Ennui was seldom in the air in the old neighborhood, whether it was street blocks with a maze of alleys and vacant lots or a country field. One of the saddest complaints to be heard from a kid is that he or she is bored. If you were bored in that other time, well, that was your problem; kids without imagination were not suffered long. There were games to be played, and children who knew how to play them gloriously—by themselves, without mouthy adults nearby grappling with identity crises.

Group play then had no supervision, and very few rules, and those that did exist changed by the moment. It was usually at the shank of the dying day when play climbed to its highest pitch, as if everyone was trying to drain the last full measure of joy before dark, when voices would cut through the night: "Boy, where are you? You come in here right this minute!" There was no specific time for play to begin, but the young seemed to gather by means of the mysterious signals of childhood. One by one they would turn up, going their own ways and to their own amusements.

Streetlamps cast light over the sidewalk, and even now the shadows of the tiny figures move through the mind with a strange reality. And the singsong chants of the girls jumping rope still carry with them a sweet poignance:

I had a little brother,
His name was Tiny Tim,
I put him in the bathtub
To teach him how to swim.
He drank up all the water,
He ate up all the soap,
He died last night
With a bubble in his throat.

Any time, of course, was right for marbles, but winter was cruel. Fingers moved reluctantly into position, the wind blew stingingly across the vacant lot and one's will could be sapped rapidly; winter was clearly a time when form did not hold. Summer was the best, the time when a player's finest stock was brought out: shooters of exotic colors, looking as if they contained mysteries known only to their owners; big bags full of marbles won from previous campaigns, now to be used for a season to end all seasons. If the knees of your pants held out, if your thumbnail could take it, why, could greatness be far off?

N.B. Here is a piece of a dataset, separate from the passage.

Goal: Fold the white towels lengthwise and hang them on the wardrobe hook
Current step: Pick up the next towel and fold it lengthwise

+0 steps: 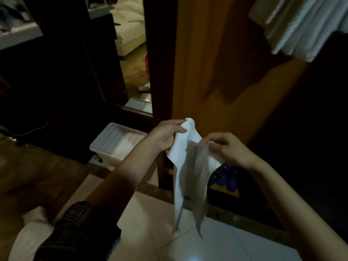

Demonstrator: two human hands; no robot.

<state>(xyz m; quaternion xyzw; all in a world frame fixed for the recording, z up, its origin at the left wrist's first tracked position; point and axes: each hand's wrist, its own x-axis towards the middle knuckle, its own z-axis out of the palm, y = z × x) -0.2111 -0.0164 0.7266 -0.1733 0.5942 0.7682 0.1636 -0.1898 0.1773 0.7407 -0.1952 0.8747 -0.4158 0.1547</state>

This year Pittsburgh—always dangerous in the National Marbles Tournament—provided the finalists, Susan Regan, 13, and Larry Kokos, 14. It was the first time in 14 years for a boy-girl match, and it was not achieved without turbulence. When told of the arrangement, some male players sulked, and one member of the executive committee said he would relinquish his chair. ITT saved the day; a spokesman said the company would not be involved in any discriminatory practices. Being the sponsor (the company's range of interests is endless) ITT brooked no back talk.

Larry Kokos, tall, dark and angular and wearing a Budweiser sun visor (page 25), went on to win the overall title. He was quite proficient. He had long, lean hands, which are helpful in marbles. He could put English on his shooter, so much so that first it would do a pirouette and then go to its position as if it were on a string; a player who can gain position consistently is not to be fooled with. Larry kissed the girl, the mayor gave a speech, the few old people left continued to stare and they were still there looking out toward the quiet sea when the kids were gone.

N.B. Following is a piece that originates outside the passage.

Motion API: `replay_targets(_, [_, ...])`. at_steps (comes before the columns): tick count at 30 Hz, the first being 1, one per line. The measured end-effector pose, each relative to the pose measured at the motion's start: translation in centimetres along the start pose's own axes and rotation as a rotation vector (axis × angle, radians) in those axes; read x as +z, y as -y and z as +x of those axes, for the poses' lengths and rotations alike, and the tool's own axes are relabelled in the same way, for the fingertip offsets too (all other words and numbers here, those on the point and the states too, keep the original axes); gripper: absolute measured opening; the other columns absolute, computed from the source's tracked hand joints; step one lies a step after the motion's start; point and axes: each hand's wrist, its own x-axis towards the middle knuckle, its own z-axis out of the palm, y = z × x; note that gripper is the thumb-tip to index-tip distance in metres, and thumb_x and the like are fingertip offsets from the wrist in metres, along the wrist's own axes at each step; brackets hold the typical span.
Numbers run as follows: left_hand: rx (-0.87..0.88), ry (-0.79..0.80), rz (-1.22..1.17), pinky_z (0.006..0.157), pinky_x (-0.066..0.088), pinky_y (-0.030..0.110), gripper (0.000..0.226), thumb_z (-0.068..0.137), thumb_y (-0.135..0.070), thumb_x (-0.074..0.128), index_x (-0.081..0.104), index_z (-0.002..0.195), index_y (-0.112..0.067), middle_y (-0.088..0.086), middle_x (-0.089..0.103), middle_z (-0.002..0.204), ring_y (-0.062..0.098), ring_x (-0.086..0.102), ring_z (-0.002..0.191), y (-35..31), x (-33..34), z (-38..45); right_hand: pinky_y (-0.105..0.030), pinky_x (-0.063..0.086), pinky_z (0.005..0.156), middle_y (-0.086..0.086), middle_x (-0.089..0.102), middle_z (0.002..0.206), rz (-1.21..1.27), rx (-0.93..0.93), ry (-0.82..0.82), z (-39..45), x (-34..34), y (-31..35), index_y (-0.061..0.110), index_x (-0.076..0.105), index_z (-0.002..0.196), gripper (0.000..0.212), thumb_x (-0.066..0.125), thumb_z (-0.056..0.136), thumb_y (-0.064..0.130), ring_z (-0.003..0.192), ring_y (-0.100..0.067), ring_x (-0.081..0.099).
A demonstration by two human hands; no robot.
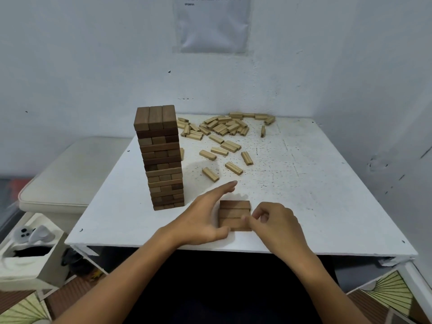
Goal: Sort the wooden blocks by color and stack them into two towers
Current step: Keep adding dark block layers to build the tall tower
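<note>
A tall tower of dark brown blocks (161, 157) stands on the left half of the white table (315, 195). Near the front edge lies a flat row of three dark brown blocks (235, 212), side by side. My left hand (205, 218) lies at the row's left side, fingers straight and stretched past it, thumb against the nearest block. My right hand (273, 220) has curled fingers, and its fingertips pinch the right end of the nearest block. Several light wooden blocks (222, 129) lie scattered at the back of the table.
White walls close in the table at the back and right. A cushioned white stool (70, 181) stands to the left. Below it sits a white box with a game controller (30, 235). A sheet of paper (212, 24) hangs on the back wall.
</note>
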Motion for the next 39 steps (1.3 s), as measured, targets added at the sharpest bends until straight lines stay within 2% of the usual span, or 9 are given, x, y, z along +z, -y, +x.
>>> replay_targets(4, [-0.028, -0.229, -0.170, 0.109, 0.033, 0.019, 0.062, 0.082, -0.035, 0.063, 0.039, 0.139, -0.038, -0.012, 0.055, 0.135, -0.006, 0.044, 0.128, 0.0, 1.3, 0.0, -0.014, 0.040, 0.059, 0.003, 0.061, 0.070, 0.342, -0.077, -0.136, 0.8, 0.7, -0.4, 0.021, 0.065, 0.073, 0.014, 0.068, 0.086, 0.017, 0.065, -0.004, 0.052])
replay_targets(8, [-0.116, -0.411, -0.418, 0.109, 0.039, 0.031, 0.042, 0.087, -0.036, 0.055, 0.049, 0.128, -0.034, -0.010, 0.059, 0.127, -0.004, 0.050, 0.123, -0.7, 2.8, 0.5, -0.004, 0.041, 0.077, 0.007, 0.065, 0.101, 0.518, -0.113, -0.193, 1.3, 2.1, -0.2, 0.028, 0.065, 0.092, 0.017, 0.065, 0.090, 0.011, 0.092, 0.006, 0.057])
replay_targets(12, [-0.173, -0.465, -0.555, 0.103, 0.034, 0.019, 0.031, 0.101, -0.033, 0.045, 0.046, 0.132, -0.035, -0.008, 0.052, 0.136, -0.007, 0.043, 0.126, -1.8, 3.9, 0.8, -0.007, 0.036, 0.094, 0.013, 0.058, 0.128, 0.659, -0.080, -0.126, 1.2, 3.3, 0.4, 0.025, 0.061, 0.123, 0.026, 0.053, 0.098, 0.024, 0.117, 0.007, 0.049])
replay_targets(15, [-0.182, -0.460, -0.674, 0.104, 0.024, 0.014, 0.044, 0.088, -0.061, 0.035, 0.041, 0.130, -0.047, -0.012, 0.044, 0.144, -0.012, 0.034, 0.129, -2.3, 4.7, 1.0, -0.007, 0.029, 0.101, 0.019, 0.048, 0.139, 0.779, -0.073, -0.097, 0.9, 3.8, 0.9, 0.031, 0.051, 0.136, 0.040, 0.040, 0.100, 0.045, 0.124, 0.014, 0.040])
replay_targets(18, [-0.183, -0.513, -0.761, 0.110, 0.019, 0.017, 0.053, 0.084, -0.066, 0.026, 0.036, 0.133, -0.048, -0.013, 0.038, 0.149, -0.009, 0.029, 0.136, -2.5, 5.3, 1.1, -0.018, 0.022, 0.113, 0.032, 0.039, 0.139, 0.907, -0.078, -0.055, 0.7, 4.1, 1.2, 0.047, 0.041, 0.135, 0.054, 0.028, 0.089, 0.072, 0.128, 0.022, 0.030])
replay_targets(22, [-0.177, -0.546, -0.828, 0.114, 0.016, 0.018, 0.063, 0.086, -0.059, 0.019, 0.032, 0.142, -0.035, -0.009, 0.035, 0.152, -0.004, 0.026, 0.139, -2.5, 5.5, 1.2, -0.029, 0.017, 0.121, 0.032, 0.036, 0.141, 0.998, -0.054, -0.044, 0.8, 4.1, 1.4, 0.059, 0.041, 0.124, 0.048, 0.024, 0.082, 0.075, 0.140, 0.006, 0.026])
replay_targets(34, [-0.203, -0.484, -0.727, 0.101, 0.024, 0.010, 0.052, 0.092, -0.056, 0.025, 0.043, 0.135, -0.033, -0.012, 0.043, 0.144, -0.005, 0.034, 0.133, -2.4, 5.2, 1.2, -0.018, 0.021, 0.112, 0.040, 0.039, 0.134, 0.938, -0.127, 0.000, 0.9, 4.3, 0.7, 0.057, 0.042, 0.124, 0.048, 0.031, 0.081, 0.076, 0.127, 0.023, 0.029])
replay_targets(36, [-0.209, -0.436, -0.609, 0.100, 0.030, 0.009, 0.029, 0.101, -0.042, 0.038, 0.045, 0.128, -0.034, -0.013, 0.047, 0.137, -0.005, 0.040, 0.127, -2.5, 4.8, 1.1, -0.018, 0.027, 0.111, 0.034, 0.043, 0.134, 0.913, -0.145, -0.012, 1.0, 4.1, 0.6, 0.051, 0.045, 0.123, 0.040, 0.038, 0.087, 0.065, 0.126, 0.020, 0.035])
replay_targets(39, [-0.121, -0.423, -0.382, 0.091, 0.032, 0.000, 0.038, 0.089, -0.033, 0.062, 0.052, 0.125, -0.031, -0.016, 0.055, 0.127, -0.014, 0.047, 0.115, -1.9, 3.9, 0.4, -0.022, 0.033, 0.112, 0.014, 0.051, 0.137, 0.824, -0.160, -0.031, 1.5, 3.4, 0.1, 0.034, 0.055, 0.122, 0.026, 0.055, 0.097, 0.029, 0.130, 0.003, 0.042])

Thoughts chase each other through the mind. It was good that poor kids could leave the gray vise of the city for a few days because of a marbles tournament. But of all games, marbles should never be organized. It belongs to other summers, filled with games like prisoner's base, kick the can, to solitary hours when you merely climbed a tree, watched a spider spin a web across a dusty window, tossed a ball aimlessly against a factory wall or took a streetcar to the other end of town. Those summers exist now only in memory, and perhaps they were not as golden as they appear from a distance. But dumb toys, given too freely, and the adult frenzy to organize everything, will never replace them, for there were no child sophisticates then, and you could get distance out of a good jawbreaker, and most of all there was a beautiful aloneness to it.